Actor Simu Liu’s having a pretty darn good run lately with the success of his breakthrough Marvel hit, Shang-Chi and the Legend of the 10 Rings. He’s been bringing Asian representation to the big screen, and as an Asian-American, I have to say it’s been really refreshing to see. I grew up watching people who look like me playing dudes with ridiculous accents, feeding unfortunate stereotypes, so watching his career take off has been heartening, to say the least.
Liu recently sat down with GQ for the magazine’s “10 Things” celebrity interview feature, talking about some of the items he can’t live his life without. Though the video isn’t entirely about food, a large portion of it is dedicated to his favorite Asian snacks—and Asian snacks happen to be one of the internet’s very favorite topics. I know and love some of the snacks that Liu highlights, but there’s also a bunch I haven’t tried yet. The world of Asian snacks is infinite and amazing, and everything mentioned in the video is something you can get here in the United States.

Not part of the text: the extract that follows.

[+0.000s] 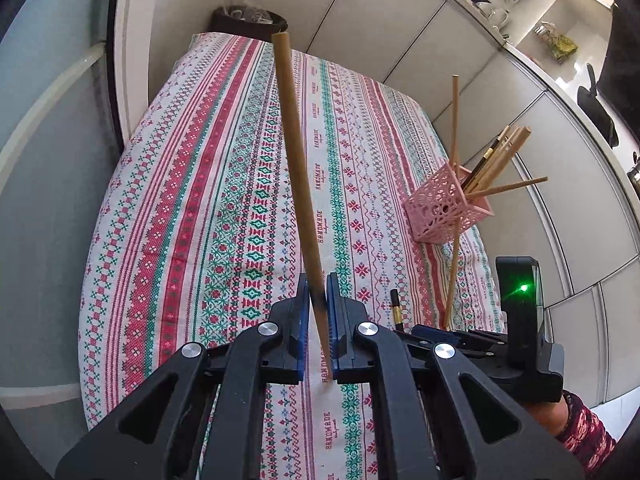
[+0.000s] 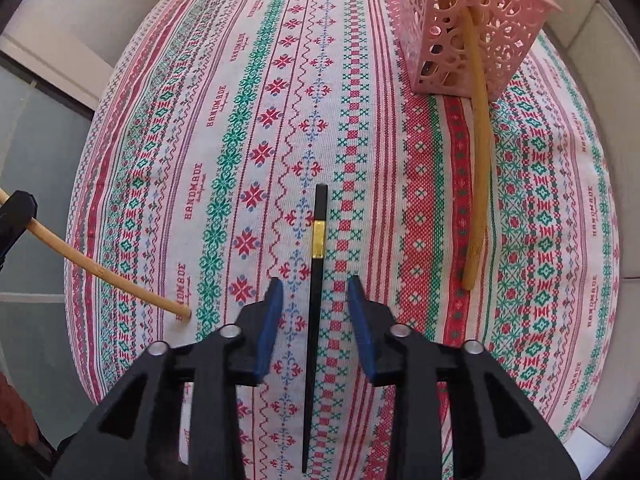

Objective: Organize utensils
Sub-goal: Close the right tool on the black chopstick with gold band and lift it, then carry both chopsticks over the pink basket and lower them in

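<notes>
left gripper: jaws clamped on bamboo chopstick, lifted for the pink basket far right | right gripper: jaws wide, straddling black chopstick on bench, ready to pinch

This looks like an office corner used for eating or tea rather than a home kitchen. Grey partition panels run along the far side of a table covered with a red and green patterned cloth, and a pink holder full of chopsticks stands on it. At the upper right of the left view, small and blurred, sit what may be a kettle and jars.
</notes>
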Motion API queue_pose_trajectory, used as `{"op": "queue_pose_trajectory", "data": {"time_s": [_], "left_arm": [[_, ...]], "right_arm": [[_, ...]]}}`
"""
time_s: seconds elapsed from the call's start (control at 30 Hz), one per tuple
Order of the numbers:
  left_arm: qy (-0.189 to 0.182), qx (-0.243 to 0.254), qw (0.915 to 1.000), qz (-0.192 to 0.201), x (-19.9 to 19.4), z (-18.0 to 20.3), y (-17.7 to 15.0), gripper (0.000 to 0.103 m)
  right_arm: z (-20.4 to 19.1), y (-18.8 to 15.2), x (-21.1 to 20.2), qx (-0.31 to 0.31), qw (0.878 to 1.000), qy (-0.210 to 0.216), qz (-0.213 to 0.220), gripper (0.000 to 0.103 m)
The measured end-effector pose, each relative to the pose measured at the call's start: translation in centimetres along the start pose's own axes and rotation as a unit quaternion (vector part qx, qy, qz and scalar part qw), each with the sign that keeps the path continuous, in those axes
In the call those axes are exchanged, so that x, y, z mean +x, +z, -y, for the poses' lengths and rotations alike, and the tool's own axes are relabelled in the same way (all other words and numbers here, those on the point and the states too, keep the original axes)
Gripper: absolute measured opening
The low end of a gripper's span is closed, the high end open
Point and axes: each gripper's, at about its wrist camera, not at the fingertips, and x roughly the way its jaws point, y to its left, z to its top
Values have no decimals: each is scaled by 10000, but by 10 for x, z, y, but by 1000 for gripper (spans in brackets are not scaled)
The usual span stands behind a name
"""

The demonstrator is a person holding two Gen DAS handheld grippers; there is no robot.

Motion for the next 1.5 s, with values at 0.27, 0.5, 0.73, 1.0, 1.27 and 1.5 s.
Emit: {"op": "queue_pose_trajectory", "data": {"time_s": [0.27, 0.5, 0.73, 1.0, 1.27, 1.5], "left_arm": [[-27, 2, 9999, 116, 3, 10, 4, 6], [-15, 911, 9934, 692, -42, 60, -17, 6], [264, 1604, 9743, 1562, -84, 115, -45, 6], [276, 1789, 9629, 2001, -110, 161, -59, 6], [248, 2069, 9496, 2343, -131, 202, -42, 6], [39, 2000, 9373, 2855, -137, 225, 2, 6]], "right_arm": [[-11, 12, 4, -64, 9985, 327, 439, 7], [24, -48, -71, -164, 9787, 968, 1800, 7], [48, -113, -158, -128, 9494, 1069, 2951, 7], [70, -146, -254, -180, 9100, 921, 4038, 7], [96, -134, -322, -24, 8660, 777, 4940, 7], [122, -86, -355, 248, 8338, 677, 5473, 7]]}}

“So many Asian kids, like myself, when we brought these snacks to school, we used to get made fun of because the kids wouldn’t know what they were,” Liu says in the video. “So now we’re here to demystify them.”
He starts off with Pocky, which are one of the easiest snacks on his list to get at major grocery chains. For those who have never had the pleasure of tasting them, Pocky are thin cracker rods dipped in a sweet coating like chocolate, though these days there are a whole lot of flavors, including matcha. Liu also recommends dried shredded squid, Japanese rice crackers, and White Rabbit candy, which is chewy, milk-flavored, and absolutely delicious. Liu makes the point that when we say “representation matters,” we’re not just talking about actors on the big screen—showing what everyone eats can be a form of representation, too.
Best of all, a long-time favorite of mine shows up in the video, and it’s Liu’s favorite, too: shrimp chips. The name is a little bit of a misnomer; they’re not shaped like potato chips or crackers, they’re more like uniformly shaped squiggles. I’ve introduced them to many hesitant people over the years, assuring them that they don’t taste super strongly of shellfish, just enough that you notice the flavor after a little while. Mostly, shrimp chips are just savory, and you’ll find yourself crushing a whole bag in no time.
Consider this video your reminder to head to your nearest Asian grocery store, make a beeline for the snack aisle, and fill up a basket with everything you can carry. It’s my professional opinion as a food writer that you ought to do this. So drop everything and go get some Asian snacks now.